I think a continuation of a problem is going to make sure that we operate within our budget constraints. We’re looking at getting out of receivership and having our last bill paid off in June of 2026, but it scares me. If you look at the multiple-year projection, it shows that we’re going to be deficient some money, which means that if we don’t make the proper cuts that we should make now in order to balance the budget, we’ll still be in a deficit mode in the future, which means that we might have to get the state to bail us out again. If we go back into receivership, then we become necessarily a lame duck board with decisions being made by the state.
But number two is getting the board to focus on the major issue, which is making sure that our students graduate with flexibility [and with options]. Another challenge that’s facing us is a lot of students saying that their social, emotional character has been affected by COVID-19. The pain is a mental pain, not necessarily a physical pain, but because it’s a mental pain, it affects how kids show up physically. We, as a board, have to focus on minimizing the effect of the pandemic isolation time the kids were facing.
Q2: Given the large financial debt OUSD has and the looming threat of school closures, how will you ensure that funding for essential resources remain for students? What ideas do you have that do not include closing down schools?
We’re looking at not just closing schools, we’re looking at all of the avenues that we can actually pursue in order to balance the budget so that we don’t have to close schools. Closing schools is just one option.
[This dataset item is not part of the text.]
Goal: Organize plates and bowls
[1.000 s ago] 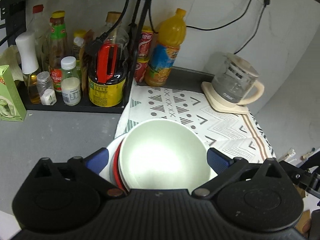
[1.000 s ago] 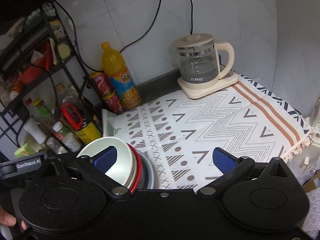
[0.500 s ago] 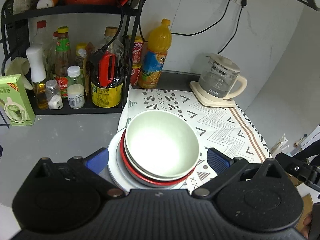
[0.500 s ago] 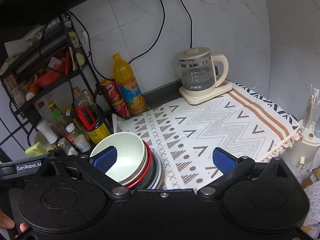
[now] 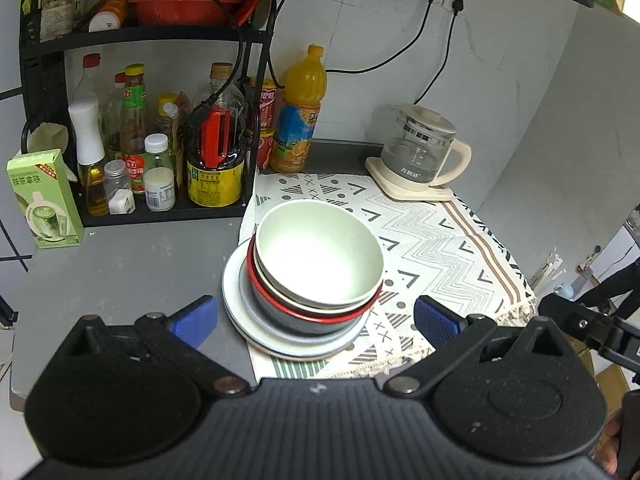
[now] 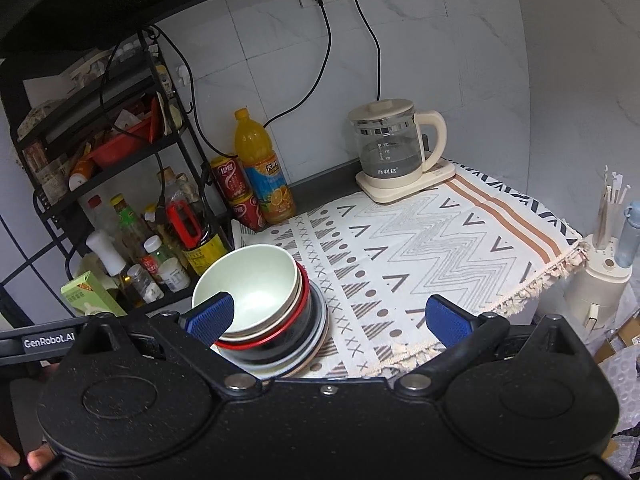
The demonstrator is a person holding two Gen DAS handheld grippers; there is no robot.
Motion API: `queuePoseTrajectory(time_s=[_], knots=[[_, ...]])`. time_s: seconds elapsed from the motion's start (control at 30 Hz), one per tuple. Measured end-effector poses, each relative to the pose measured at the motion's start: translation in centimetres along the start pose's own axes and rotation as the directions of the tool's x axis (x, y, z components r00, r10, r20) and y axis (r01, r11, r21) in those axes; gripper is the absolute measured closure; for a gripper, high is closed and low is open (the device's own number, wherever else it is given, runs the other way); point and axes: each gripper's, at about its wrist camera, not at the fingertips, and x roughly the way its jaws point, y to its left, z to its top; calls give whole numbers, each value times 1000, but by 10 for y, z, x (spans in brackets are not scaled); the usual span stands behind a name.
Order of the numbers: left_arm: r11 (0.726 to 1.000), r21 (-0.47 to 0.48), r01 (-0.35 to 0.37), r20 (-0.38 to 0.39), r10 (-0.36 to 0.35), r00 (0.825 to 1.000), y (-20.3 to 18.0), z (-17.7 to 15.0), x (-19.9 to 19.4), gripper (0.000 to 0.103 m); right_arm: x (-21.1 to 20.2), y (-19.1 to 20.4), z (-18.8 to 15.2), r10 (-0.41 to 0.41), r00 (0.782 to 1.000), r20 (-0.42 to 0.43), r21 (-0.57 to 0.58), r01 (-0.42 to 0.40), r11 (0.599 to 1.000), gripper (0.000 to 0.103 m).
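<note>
Grey countertop is taking up the left half of this little kitchen corner, with a white cloth mat printed with zigzags and triangles covering the right half. Nearest the cameras, the left gripper is hovering with its blue-padded fingers spread wide apart and holding nothing, the stack sitting just ahead between them. The right gripper is also gaping wide and gripping nothing, its left pad showing in front of the top bowl's rim, though I can't tell if it's touching.

The stack itself is sitting right on the mat's left edge, half on the bare counter: a pale green round bowl is nesting on top, inside a red-rimmed dark bowl, and both are resting on a couple of wide flat pale plates.

Further back, a black metal rack full of sauce bottles and jars is standing on the left, an orange juice bottle is standing beside it against the wall, and a glass kettle with a cream handle and base is sitting at the mat's far corner.
</note>
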Motion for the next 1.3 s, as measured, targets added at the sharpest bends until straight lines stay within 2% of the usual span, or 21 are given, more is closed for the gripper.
queuePoseTrajectory(time_s=[0.27, 0.43, 0.67, 1.3], knots=[[1000, 17, -14, 10, 13, 1000, 6, -16, -19, 0, -13, 3, -24, -9, 1000, -24, -9, 9, 1000, 0], [997, 62, -35, 6, 35, 999, 9, -30, -27, 0, -18, 6, -37, -23, 998, -54, -36, 22, 999, 0], [997, 68, -40, 7, 40, 999, 14, -47, -36, 0, -27, 9, -55, -38, 997, -69, -103, 30, 994, 0], [996, 77, -44, -1, 44, 999, 18, -67, -40, 0, -30, 11, -63, -23, 996, -85, -131, 11, 991, 0]])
I think a number of people in the community think that the board wants to close schools, but the board doesn’t necessarily want to close schools. We want to do what’s necessary to make the district whole so that the district keeps functioning and we don’t have to take out a loan from the state. We want to make sure that we’re operable as a successful district, giving all of the opportunities to kids that they need, making sure that we address union issues so that we’re compliant when it comes to the OEA (Oakland Education Association), and making sure that we’re hearing the voices from the community in terms of what they feel they need at that time. We want to look at everything and see how we can best leverage whatever opportunity we have in order to make sure that we operate in the black and not in the reds.
Q3: Students have reported feeling as though there is not enough inclusivity amongst their peers, often feeling a divide with those of other race and ethnic backgrounds. What do you think is the best way to foster an environment where students are not feeling excluded because of their background and differences to peers?
What needs to happen is voices need to be given to each person, and you need to value whatever their contribution is. When you exclude kids and you don’t allow their voice to be heard, then you’re in essence saying, ‘I don’t value what you have to say.’
Sometimes you have to go out of your way just to make sure that certain groups are at the table. For instance, if a person has a problem with people of color, you need to make sure you have people of color at the table, and you need to encourage those individuals to voice their opinion. You have to make sure you provide a seat at the table, but then you have to lower their affective filter so that they can actually voice their opinion when they’re at the table.